|
|
 | | From: | kbhat at kaxy.com | | Subject: | Software design for redundant systems | | Date: | 14 Jan 2005 12:53:33 -0800 |
|
|
 | Hi,
Is there any good literature out there pertaining to software design of redundant systems? I have some ideas, but I am not sure if they are adequate, or even correct. I am thinking along the lines of separating the redundancy logic from the business logic. In today's world no software application is an island unto itself. Software applications communicate with each other via some sort of IPC, or by accessing some shared data (e.g. shared memory and file). Also, software applications start timers, and a lot of processing is triggered by the triggering of the timers.
I am thinking of maintaining the notion of redundancy state in the supporting software, outside the business logic of the application. What I mean specifically is this: I will create wrapper functions around IPC system calls, IO calls and timer calls. Inside those wrapper functions, I will maintain the notion of redundancy state. For example, if the redundancy state is standby, the wrapper functions for IPC will not send out any messages, the wrapper functions for shared memory access will not access the shared memory, the wrapper functions for file access will not access shared files and the wrapper functions for timers will not set any timers. The advantage that I see with this approach is that the business logic of the application is completely oblivious to the redundancy state. When the redundancy state switches to active, lo and behold all these wrapper functions are turned ON, and they begin to work normally.
An alternate approach is to make a call to a function which returns immediately on the active side, but blocks on the standby side, up until the redundancy state changes to active. While easier to implement, the disadvantage of this approach is that upon switchover, control will resume only from this point onwards.
No discussion on redundancy is complete without a discussion on data synchronization and the need for checkpointing. Data synchronization of persistent data seems to be a lot easier than data synchronization of memory-resident data. In the former case we could potentially rely on external utilities and operating system capabilities (e.g. timestamps on files) maintaining this synchronization, using some criteria (e.g. time based or number of updates).

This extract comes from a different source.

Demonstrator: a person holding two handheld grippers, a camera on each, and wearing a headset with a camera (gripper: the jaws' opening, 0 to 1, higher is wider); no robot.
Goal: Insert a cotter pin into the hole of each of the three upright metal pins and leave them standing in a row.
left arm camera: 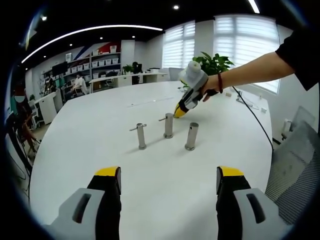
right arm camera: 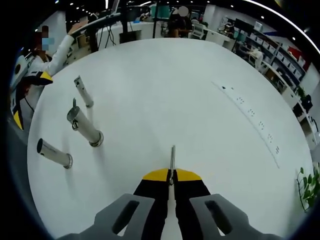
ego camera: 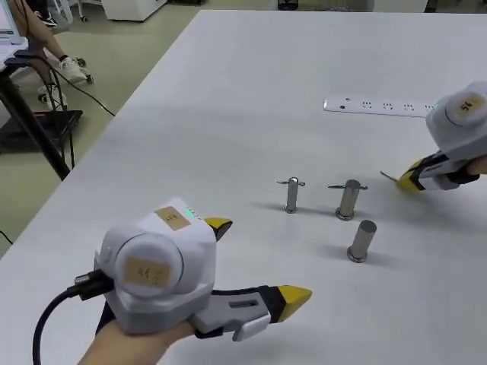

For synchronization of memory-resident data, I have the following in mind. I "register" a certain region of process memory with a "memory duplication service". This service runs on the active and standby side in its own thread. Any data that is written anywhere in this region of memory on the active side gets copied to the standby side. Of course the physical memory address values inside the two instances of the applications (primary and secondary) will be different, but within these address spaces relative offsets will be the same (after all it is the same software that runs in both active and standby mode). To duplicate some data from active to standby, you merely need to provide its offset from the beginning and its size. If more than one region of memory are "registered", the memory region identifier may also need to be provided.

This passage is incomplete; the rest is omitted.